## Instructions to follow:
Somewhere below are a line with "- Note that" and a later line with "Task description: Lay". Output exactly those lines and all lines between them.

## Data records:

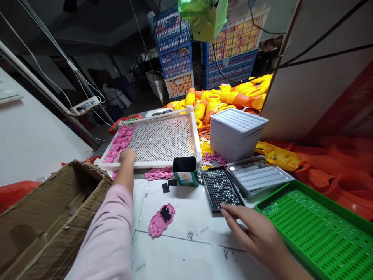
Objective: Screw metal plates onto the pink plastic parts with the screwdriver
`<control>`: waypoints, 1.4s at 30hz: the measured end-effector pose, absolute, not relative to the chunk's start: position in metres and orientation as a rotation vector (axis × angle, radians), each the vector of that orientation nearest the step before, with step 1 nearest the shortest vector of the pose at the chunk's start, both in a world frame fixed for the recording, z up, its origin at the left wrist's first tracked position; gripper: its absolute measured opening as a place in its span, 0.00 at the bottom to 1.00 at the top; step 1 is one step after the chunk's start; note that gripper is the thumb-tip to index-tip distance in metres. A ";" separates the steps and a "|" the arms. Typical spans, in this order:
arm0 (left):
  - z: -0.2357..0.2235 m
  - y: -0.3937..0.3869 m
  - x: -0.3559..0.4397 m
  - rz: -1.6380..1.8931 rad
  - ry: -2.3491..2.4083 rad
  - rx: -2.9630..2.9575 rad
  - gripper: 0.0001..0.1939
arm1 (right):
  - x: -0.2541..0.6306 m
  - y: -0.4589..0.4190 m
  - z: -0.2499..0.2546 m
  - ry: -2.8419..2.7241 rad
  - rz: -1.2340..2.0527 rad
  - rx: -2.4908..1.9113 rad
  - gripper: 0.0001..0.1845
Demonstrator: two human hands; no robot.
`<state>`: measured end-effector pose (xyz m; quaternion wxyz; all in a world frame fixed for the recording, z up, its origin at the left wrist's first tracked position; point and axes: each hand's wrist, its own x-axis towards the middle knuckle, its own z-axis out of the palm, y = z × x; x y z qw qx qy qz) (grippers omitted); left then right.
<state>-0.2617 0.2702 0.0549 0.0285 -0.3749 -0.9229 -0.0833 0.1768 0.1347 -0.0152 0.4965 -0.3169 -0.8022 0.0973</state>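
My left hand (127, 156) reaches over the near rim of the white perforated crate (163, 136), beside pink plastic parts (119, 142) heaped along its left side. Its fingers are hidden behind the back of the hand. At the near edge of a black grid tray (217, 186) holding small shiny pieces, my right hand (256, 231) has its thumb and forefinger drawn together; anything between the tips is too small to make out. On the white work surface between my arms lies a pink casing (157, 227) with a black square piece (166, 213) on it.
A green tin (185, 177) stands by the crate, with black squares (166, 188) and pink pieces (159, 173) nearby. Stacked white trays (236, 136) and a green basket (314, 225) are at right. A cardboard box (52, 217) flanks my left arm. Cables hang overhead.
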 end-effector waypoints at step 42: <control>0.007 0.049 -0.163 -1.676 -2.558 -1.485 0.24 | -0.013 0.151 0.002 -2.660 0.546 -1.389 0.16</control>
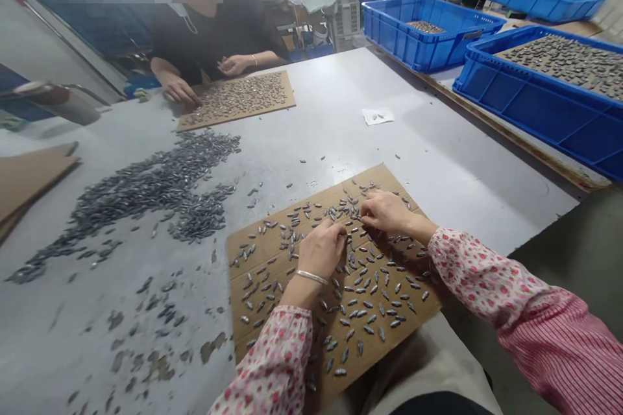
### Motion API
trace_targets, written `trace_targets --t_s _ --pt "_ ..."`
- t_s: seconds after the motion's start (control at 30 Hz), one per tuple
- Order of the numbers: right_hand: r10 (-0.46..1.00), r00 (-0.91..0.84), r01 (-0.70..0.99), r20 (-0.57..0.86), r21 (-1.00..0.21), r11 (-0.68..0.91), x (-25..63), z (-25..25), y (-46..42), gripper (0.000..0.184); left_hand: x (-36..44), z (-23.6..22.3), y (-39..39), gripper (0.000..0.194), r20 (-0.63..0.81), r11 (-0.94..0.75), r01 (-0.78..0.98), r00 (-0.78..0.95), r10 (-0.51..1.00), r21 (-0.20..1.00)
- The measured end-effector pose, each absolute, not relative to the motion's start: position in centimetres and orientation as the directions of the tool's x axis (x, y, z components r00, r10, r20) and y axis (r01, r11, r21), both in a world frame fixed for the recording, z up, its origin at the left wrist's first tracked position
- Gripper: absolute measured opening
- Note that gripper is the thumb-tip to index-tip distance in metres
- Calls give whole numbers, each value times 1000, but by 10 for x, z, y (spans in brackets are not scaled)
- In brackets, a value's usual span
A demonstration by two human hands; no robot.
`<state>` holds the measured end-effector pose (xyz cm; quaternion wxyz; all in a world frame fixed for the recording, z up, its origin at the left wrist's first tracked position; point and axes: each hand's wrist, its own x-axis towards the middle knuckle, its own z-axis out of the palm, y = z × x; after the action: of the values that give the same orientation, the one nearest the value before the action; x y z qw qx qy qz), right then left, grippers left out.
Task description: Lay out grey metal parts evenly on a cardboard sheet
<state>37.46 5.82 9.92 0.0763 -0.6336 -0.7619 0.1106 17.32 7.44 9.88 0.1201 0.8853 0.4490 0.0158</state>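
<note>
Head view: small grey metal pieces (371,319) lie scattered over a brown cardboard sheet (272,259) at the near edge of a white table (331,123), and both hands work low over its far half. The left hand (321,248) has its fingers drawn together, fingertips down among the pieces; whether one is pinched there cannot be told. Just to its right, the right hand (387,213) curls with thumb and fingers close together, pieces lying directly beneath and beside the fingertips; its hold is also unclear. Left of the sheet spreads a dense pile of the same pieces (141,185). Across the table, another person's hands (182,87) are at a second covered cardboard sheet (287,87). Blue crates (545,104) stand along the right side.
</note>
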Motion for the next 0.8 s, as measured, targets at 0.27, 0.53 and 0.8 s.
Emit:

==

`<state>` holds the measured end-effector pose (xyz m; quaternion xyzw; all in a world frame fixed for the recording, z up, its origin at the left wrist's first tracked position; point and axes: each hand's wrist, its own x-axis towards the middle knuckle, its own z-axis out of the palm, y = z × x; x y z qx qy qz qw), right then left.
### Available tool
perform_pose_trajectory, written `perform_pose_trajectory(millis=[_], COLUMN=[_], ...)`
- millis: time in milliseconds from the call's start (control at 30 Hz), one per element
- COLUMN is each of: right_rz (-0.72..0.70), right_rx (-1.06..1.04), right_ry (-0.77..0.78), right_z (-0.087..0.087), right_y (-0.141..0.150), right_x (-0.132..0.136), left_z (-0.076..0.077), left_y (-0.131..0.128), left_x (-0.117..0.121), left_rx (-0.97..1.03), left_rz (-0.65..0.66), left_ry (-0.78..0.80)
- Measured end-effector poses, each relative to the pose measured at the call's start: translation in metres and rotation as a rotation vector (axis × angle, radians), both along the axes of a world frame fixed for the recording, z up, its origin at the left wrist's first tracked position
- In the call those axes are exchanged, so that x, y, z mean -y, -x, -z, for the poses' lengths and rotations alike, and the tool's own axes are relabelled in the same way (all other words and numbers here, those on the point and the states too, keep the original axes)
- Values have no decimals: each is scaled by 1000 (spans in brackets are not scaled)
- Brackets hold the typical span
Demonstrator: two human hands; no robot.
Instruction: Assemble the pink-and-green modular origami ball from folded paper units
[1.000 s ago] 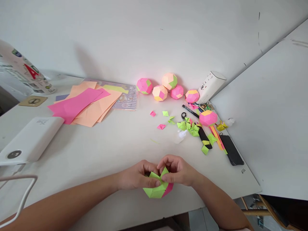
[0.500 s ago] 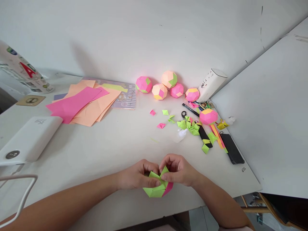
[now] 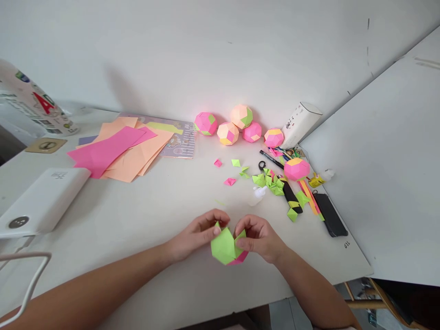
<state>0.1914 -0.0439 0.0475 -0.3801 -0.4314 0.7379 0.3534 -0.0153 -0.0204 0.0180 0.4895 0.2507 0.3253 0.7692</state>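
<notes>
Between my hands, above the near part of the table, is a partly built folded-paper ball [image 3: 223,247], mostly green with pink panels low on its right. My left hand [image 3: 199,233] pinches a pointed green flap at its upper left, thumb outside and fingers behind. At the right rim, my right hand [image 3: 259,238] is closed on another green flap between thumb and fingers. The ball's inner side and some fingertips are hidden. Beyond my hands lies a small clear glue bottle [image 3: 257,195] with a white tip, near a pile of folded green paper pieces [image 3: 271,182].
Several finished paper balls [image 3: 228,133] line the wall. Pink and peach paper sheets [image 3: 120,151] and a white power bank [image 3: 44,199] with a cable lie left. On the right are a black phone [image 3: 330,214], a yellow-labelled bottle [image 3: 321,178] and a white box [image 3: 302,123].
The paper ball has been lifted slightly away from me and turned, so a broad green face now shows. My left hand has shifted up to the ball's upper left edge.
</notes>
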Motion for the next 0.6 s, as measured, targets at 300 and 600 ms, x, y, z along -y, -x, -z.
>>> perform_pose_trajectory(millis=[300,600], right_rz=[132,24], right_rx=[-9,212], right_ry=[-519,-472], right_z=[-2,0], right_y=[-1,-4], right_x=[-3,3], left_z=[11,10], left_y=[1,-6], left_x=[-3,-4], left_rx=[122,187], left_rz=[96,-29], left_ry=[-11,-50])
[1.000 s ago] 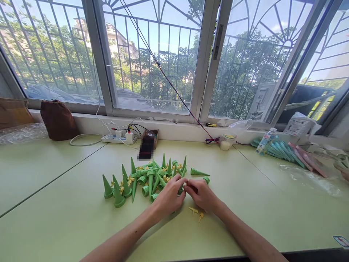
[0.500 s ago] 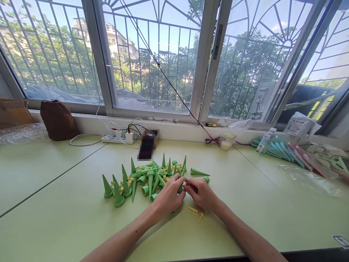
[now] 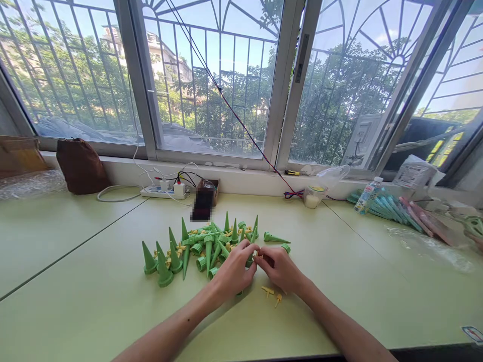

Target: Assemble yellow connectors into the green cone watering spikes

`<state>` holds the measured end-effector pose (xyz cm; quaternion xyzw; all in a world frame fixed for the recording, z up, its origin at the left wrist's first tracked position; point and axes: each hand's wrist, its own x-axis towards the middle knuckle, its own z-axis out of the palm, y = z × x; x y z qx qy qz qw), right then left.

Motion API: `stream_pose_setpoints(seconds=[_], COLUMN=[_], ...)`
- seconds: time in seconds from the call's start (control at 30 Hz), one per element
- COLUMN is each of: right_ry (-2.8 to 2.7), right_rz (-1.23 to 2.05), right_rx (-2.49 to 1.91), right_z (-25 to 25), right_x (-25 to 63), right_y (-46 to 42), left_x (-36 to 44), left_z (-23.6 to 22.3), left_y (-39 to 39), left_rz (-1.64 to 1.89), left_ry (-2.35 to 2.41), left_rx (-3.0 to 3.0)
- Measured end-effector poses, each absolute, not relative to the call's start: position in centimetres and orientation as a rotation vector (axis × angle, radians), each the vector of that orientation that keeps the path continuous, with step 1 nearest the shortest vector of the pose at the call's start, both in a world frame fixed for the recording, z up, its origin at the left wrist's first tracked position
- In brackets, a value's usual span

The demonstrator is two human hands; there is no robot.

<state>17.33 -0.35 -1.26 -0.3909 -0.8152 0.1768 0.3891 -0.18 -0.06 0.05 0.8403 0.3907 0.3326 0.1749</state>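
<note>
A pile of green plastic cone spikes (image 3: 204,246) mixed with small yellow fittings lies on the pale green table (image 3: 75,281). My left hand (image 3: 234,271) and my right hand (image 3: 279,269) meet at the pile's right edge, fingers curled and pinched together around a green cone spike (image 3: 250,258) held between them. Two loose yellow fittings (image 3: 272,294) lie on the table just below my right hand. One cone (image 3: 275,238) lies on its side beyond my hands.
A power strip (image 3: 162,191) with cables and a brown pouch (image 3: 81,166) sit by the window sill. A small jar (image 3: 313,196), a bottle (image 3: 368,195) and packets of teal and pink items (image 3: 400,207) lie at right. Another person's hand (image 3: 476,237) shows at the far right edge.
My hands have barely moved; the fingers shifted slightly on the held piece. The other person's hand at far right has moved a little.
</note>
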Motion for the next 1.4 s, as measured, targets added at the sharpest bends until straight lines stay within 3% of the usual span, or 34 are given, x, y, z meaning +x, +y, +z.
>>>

## Solution to this task:
- Note that gripper is the thumb-tip to index-tip distance in metres
- Calls give whole numbers, each value times 1000, but by 10 for x, z, y (spans in brackets are not scaled)
- In brackets, a value's usual span
A demonstration by two human hands; no robot.
`<state>` holds the measured end-effector pose (xyz cm; quaternion wxyz; all in a world frame fixed for the recording, z up, its origin at the left wrist's first tracked position; point and axes: each hand's wrist, its own x-axis towards the middle knuckle, its own z-axis out of the palm, y = z × x; after the action: of the values that give the same orientation, the one nearest the value before the action; x y z qw qx qy qz), right then left, grippers left out.
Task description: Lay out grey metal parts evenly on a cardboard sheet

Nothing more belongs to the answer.